The IFN-β enhanceosome is a precise and specific assembly of “generic” transcription factors that participate in many other regulatory complexes as well. Faithful coincidence detection requires that a functional response should occur only when the right set of transcription factors is on the enhancer and only when all those factors are indeed present. The structure shows that this combinatorial specificity is encoded not just in the various binding sites but also in their overlap and in their positions with respect to each other. That is, precision of the assembly contributes directly to its specificity (e.g., to the requirement for IRF-3 and IRF-7), even in the absence of extended protein-protein interfaces. The strict evolutionary conservation of the IFN-β enhancer sequence correlates with its organizational precision, and we suggest that other strictly conserved enhancer sequences – for example, the 300 bp IL-2 enhancer/promoter – may have similar structural characteristics. These characteristics also imply that non-consensus binding-site sequences can have critical functional importance, a property that will need to be included in computional algorithms for detecting transcription-factor sites in genome sequences.

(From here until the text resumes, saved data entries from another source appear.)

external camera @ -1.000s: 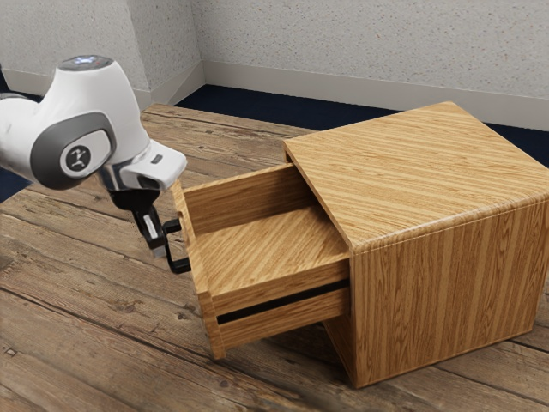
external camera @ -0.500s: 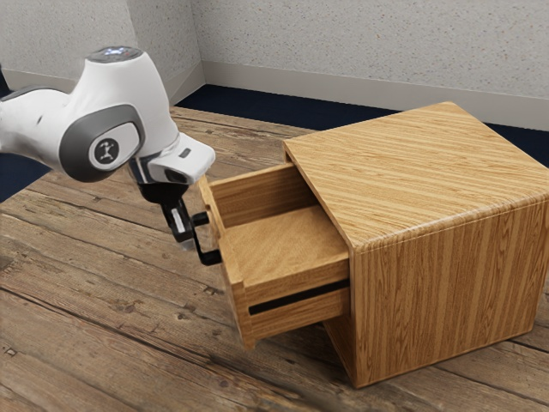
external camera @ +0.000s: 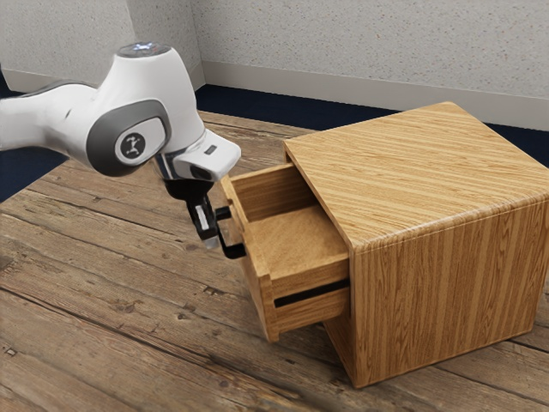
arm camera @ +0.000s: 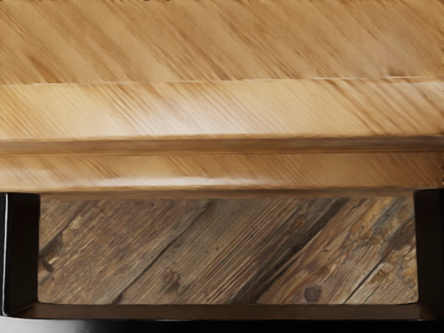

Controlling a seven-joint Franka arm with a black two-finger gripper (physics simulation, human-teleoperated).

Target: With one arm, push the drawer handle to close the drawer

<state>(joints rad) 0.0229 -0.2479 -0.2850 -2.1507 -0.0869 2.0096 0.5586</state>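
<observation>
In the exterior view, the wooden drawer [external camera: 265, 295] is partly out of its cabinet [external camera: 446, 296], with part of its inside uncovered. My gripper [external camera: 208, 235] points down at the outer side of the drawer front, right by the black handle [external camera: 233, 251]. It overlaps part of the handle, so I cannot tell exactly where they touch. The wrist view has the handle [arm camera: 222, 312] across its lower edge, both posts reaching to the drawer front [arm camera: 222, 170].
The cabinet's flat top [external camera: 420, 167] stands higher than the drawer. Around and below it lies a weathered plank surface [external camera: 129, 300]. A speckled wall [external camera: 369, 43] rises behind, with a dark blue floor [external camera: 257, 105] at its foot.
My hand has moved toward the exterior view's right, toward the cabinet. The drawer and its handle have slid the same way, and less of the drawer sticks out. The cabinet has stayed put.
</observation>
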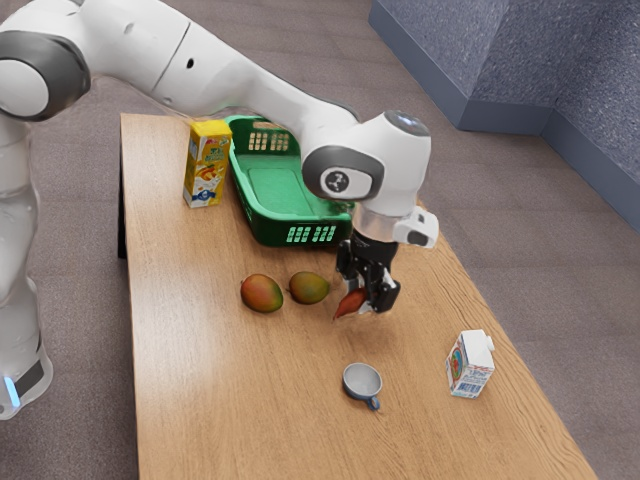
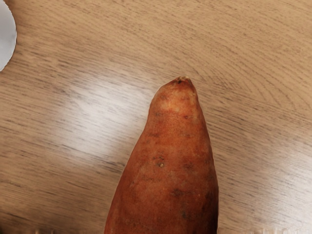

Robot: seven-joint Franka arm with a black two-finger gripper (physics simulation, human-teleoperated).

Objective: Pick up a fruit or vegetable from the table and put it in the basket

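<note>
Gripper [image 1: 363, 300] pointing downward just off the basket's near corner in the exterior view, with the sweet potato at it; from where I sit I cannot tell whether it is open or gripping. Beneath everything runs the wooden table [image 1: 215, 400]. On it stands the green basket [image 1: 275, 234], with slotted holes in its end walls. Just beside the basket, toward the exterior view's left, I see a yellow juice carton [image 1: 206, 170] standing upright. A white milk carton [image 1: 469, 365] stands upright well apart from the basket, toward the exterior view's lower right. My sweet potato [image 1: 350, 302] is outside the basket, near that same corner; the wrist view gives me its reddish-orange skin and tapered end. Near the basket's near end lie two mangoes, the redder one [image 1: 262, 293] farther from it and the greener one [image 1: 309, 288] closer. Past them, farther from the basket, sits a small grey cup [image 1: 361, 381] with a blue handle.
</note>
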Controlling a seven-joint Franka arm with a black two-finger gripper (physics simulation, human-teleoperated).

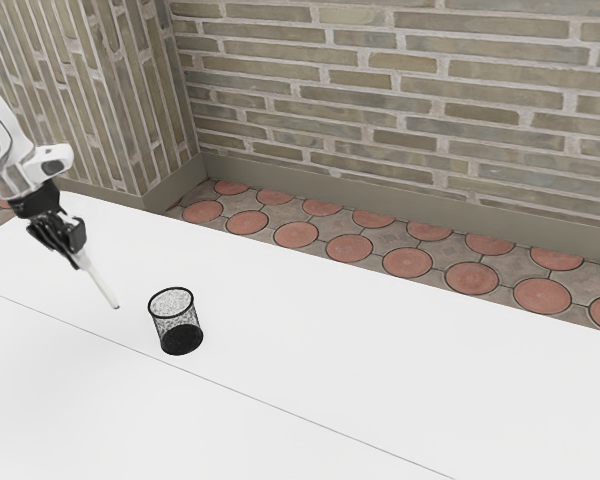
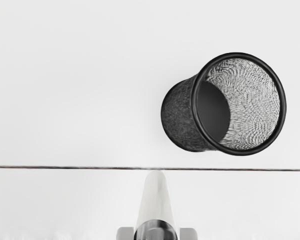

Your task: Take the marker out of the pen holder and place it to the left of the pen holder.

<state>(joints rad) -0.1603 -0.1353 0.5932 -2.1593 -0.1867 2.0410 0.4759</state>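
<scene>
My black gripper (image 1: 77, 254) is at the exterior view's left, above the white table, shut on the white marker (image 1: 100, 282). The marker slants down toward the exterior view's right, its dark tip beside the pen holder and not touching it. The black mesh pen holder (image 1: 180, 338) stands upright, and nothing is inside it. From the hand, the marker (image 2: 156, 200) shows between the two fingertips of the gripper (image 2: 156, 234), one on each side, with the pen holder (image 2: 182, 117) beyond its far end.
A thin dark seam crosses the white table (image 1: 360, 350), passing close to the pen holder's base. Behind the table's far edge lie a tiled floor (image 1: 349, 248) and a brick wall (image 1: 400, 100).
</scene>
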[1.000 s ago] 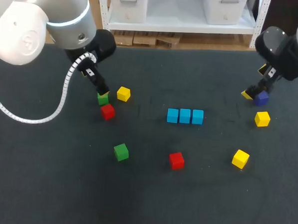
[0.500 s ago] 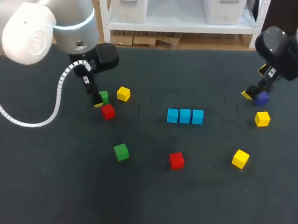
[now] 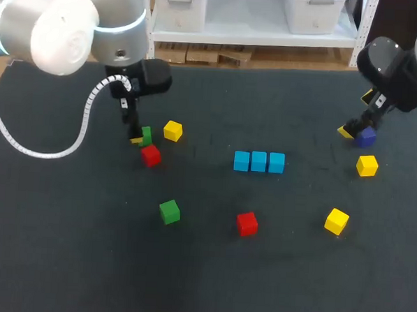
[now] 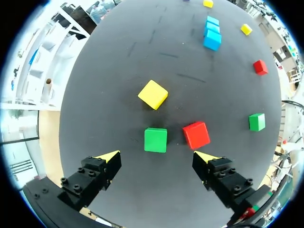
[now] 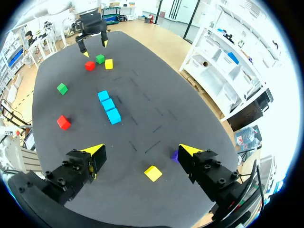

The IFN-β enhanceosome structure further shows that cooperativity of assembly probably resides at a level of interaction not represented by contacts between neighboring DNA-binding domains but probably at the level of co-activators. The flexibility of CBP/p300 allows it to serve as a signal integrator not only for enhanceosomes of tightly defined geometry, but also for “modular” enhancers with more variably spaced binding sites. One of the best-studied modular elements, the even-skipped stripe-2 enhancer of Drosophila ( Small et al., 1991
), shows local evolutionary conservation over segments longer than a single transcription-factor binding site, even when the larger-scale organization of the enhancer is clearly variable. Thus, conserved sub-elements may have a precise, enhanceosome-like molecular architecture within a generally more flexible complete enhancer (Ludwig et al., 2000
; Ludwig et al., 2005
). A generic adaptor (CBP/p300) would then pass on to the Pol II machinery a summary of tightly regulated signals from several specifically arrayed sets of generic activators.